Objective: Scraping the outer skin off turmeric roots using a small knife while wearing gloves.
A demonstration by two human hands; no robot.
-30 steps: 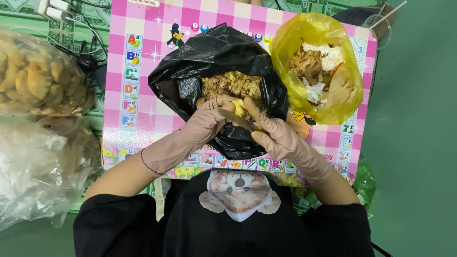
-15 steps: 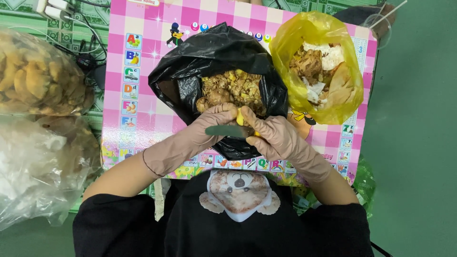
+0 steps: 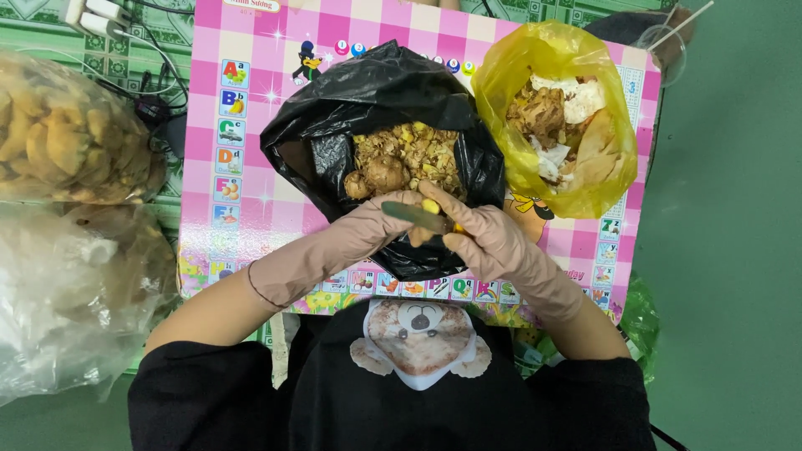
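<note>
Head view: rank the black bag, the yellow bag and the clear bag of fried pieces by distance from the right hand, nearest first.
From the right hand:
1. Black bag, directly under the hand, table centre.
2. Yellow bag, just beyond, at the table's right end.
3. Clear bag of fried pieces, far left, off the table.

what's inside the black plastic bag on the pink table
The black bag holds brownish peeled scraps and two rounded brown tubers. Gloved hands cover its near edge; deeper contents are hidden.

A pink checked picture board (image 3: 251, 242) on a green floor (image 3: 735, 250), with cables (image 3: 125, 50) at the top.
</note>
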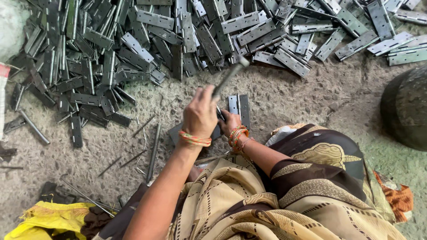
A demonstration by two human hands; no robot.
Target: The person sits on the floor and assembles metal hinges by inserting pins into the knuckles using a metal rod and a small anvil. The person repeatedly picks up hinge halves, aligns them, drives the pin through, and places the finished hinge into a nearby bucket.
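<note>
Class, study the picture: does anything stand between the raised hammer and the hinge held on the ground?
Nothing visible does. The left hand lifts the hammer above the hinge; the right hand holds the hinge's near edge, beside the path.

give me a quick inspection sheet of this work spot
surface: bare grey gritty floor
job's things: flat grey metal hinge lying open on a dark block; blurred hammer-like metal tool raised above it
clutter: big heap of grey metal hinges; loose thin metal pins; yellow cloth
grippers: left hand fingers closed on the tool; right hand steadies the hinge
cables: nothing seen
surroundings: dark round vessel at right; patterned brown garment
</note>
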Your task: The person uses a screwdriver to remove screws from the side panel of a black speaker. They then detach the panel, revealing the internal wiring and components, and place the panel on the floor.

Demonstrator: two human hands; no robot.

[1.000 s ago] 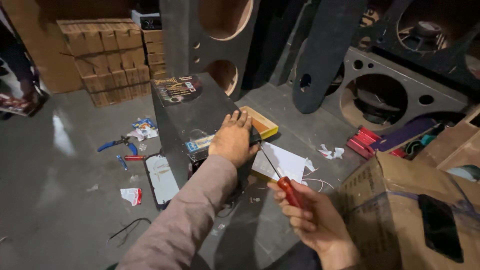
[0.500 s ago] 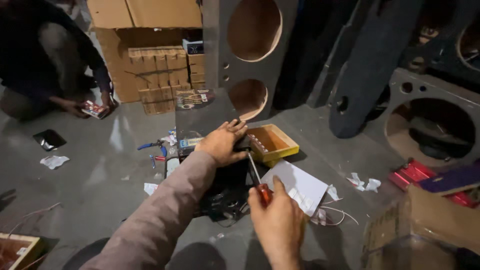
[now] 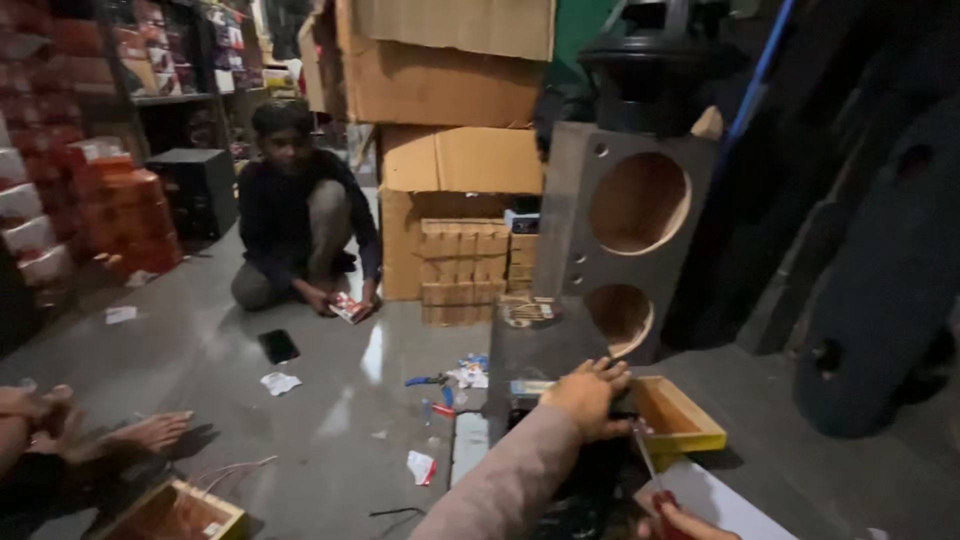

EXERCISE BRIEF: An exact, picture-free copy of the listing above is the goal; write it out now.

SOLUTION BELOW:
Objective: Scraping the outer skin off turmeric roots using a small knife while wearing gloves.
A demonstration by two human hands; no robot.
-30 steps: 
-15 steps: 
+0 steps: 
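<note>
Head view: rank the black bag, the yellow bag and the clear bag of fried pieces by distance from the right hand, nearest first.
From the right hand:
1. Black bag, directly under the hand, table centre.
2. Yellow bag, just beyond, at the table's right end.
3. Clear bag of fried pieces, far left, off the table.

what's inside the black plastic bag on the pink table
The black bag holds brownish peeled scraps and two rounded brown tubers. Gloved hands cover its near edge; deeper contents are hidden.

A pink checked picture board (image 3: 251, 242) on a green floor (image 3: 735, 250), with cables (image 3: 125, 50) at the top.
</note>
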A demonstration by two human hands; no robot.
Target: The person sits on the floor and assembles metal hinges by inserting pins into the knuckles using a metal rod and a small anvil. The person repeatedly picks up hinge halves, aligns them, drives the pin through, and places the finished hinge into a nearby bucket.
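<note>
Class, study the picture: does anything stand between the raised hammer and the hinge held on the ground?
Nothing visible does. The left hand lifts the hammer above the hinge; the right hand holds the hinge's near edge, beside the path.

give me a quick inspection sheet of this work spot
surface: bare grey gritty floor
job's things: flat grey metal hinge lying open on a dark block; blurred hammer-like metal tool raised above it
clutter: big heap of grey metal hinges; loose thin metal pins; yellow cloth
grippers: left hand fingers closed on the tool; right hand steadies the hinge
cables: nothing seen
surroundings: dark round vessel at right; patterned brown garment
</note>
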Your task: The person uses a screwdriver to remove screws from the side panel of a black speaker. They then detach the panel, revealing the internal wiring and components, and place the panel on the floor.

Demonstrator: two human hands; no robot.

[1.000 s ago] 
[0.500 s ago] 
[now] 

Nothing further belongs to this answer.